Keridlaan dan penerimaan ‘Aliy tentu tidak akan dikatakan jika masih terdapat pengingkaran dalam hati (atas kedhaliman/kemunkaran). Konsekuensi ini seperti yang ada dalam firman Allah ta’ala :
فَلا وَرَبِّكَ لا يُؤْمِنُونَ حَتَّى يُحَكِّمُوكَ فِيمَا شَجَرَ بَيْنَهُمْ ثُمَّ لا يَجِدُوا فِي أَنْفُسِهِمْ حَرَجًا مِمَّا قَضَيْتَ وَيُسَلِّمُوا تَسْلِيمًا
“Maka demi Tuhanmu, mereka (pada hakekatnya) tidak beriman hingga mereka menjadikan kamu hakim dalam perkara yang mereka perselisihkan, kemudian mereka tidak merasa keberatan dalam hati mereka terhadap putusan yang kamu berikan, dan mereka menerima dengan sepenuhnya” [QS. An-Nisaa’ : 65].
‘Aliy menegaskan pengakuan keabsahan serta keridlaan dirinya terhadap kekhalifahan Abu Bakr dan ‘Umar pada saat ia berkuasa (menjadi khalifah). Dan ia mengatakannya di depan pendukung-pendukungnya, sehingga tidak ada alasan untuk taqiyyah.[4]
Riwayat ini sekaligus menangkis sebagian omong-kosong Syi’ah tentang klaim imaamah[5] dan ketidakridlaan ‘Aliy terhadap kekhalifahan Abu Bakr dan ‘Umar (serta ‘Utsmaan).
Jika ‘Aliy bin Abi Thaalib radliyallaahu ‘anhu ridlaa dan menerima, mengapa Syi’ah Raafidlah tidak ?. Tanyakan kepada Khamainiy, As-Sistaaniy, Al-Ya’quubiy, dan marja’-marja’ mereka yang lain.

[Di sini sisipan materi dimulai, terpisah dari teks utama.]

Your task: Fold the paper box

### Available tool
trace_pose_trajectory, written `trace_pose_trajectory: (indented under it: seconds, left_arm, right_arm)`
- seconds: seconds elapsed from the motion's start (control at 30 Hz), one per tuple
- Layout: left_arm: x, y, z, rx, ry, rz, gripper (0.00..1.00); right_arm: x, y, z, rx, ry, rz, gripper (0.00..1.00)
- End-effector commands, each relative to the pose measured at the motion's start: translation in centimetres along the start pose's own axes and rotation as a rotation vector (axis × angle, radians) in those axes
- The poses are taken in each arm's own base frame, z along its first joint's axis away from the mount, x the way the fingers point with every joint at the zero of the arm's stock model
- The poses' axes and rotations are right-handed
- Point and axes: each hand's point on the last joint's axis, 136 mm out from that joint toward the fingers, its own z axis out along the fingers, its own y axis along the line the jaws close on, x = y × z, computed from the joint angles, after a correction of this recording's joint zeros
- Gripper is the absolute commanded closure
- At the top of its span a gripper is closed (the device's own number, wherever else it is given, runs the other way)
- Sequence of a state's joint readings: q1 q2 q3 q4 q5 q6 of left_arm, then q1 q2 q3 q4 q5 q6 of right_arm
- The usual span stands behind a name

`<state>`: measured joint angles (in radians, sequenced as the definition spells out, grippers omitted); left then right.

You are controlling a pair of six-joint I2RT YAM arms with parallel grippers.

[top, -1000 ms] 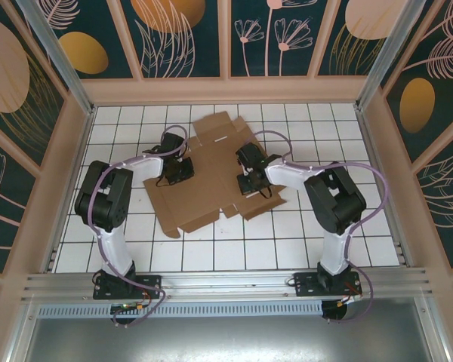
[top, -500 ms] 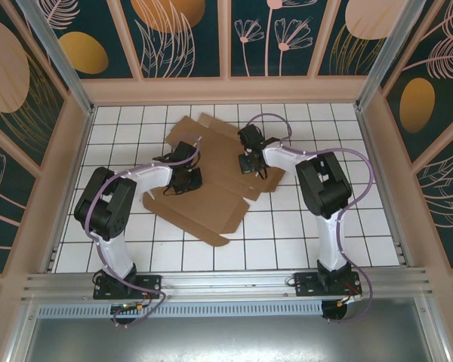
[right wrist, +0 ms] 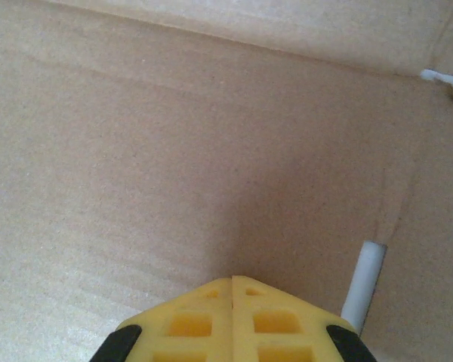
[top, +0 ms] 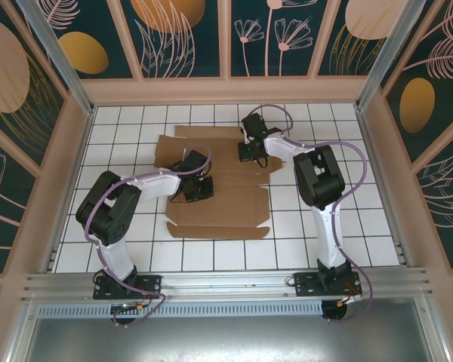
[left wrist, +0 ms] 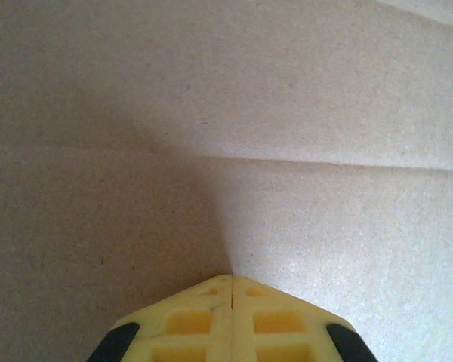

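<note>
The box point(top: 219, 215) is seen as a flat creased sheet at the centre of the frame, spread on the table point(top: 347, 226), its long lower edge lined up with the bottom of the picture. The left gripper point(top: 190, 190) is set on the sheet's middle left, the right gripper point(top: 251, 153) on its upper right. In both wrist views the yellow fingers point(left wrist: 196, 320) are pressed together with nothing between them, and only the tips are laid against cardboard.

The risk now: nothing is pinched, so the sheet is governed by friction alone. If the two tips are pushed unevenly, it can be spun or slid across the table instead of being bent at a crease. Beside the right tips a small slot point(right wrist: 362, 286) is open. A finger could be snagged there and the panel buckled off its score line. No flap is raised yet, so folding is judged barely begun.

Against the frame a second ago, the sheet was skewed, with a corner aimed at the lower left, and it has been turned square. The left gripper has been carried rightward and lower, the right gripper up toward the frame's top.
</note>
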<state>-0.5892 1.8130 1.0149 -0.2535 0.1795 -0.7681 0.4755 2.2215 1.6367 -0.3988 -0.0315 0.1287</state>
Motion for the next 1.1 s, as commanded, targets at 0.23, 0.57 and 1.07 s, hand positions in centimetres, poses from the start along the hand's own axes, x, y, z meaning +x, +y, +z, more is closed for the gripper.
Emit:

Jangan tanyakan kepada ‘Aliy, karena ia telah menjawabnya melalui riwayat di atas.
Semoga artikel ini ada manfaatnya.
Wallaahu a’lam.
[abul-jauzaa’ – sardonoharjo, ngaglik, sleman, yogyakarta, indonesia – 1432 H - bersambung ke artikel : 'Aliy Berbaiat dan Ridlaa terhadap Kekhalifahan Abu Bakr, 'Umar, dan 'Utsmaan radliyallaahu 'anhum (2)].


[1]      Perawi meringkas perkataan ‘Aliy radliyallaahu ‘anhu.
[2]      Yaitu para shahabat radliyallaahu ‘anhum.
[3]      Ini adalah doa kebaikan yang tidak pernah diucapkan oleh kaum Raafidlah, walau mereka mengaku mencintainya (‘Aliy) radliyallaahu ‘anhu.
[4]      Baca artikel kami : Ahlul-Bait dan Taqiyyah.

Comments

Anonim mengatakan...

Ada yg mengatakan hadits di atas adalah hadits ahad!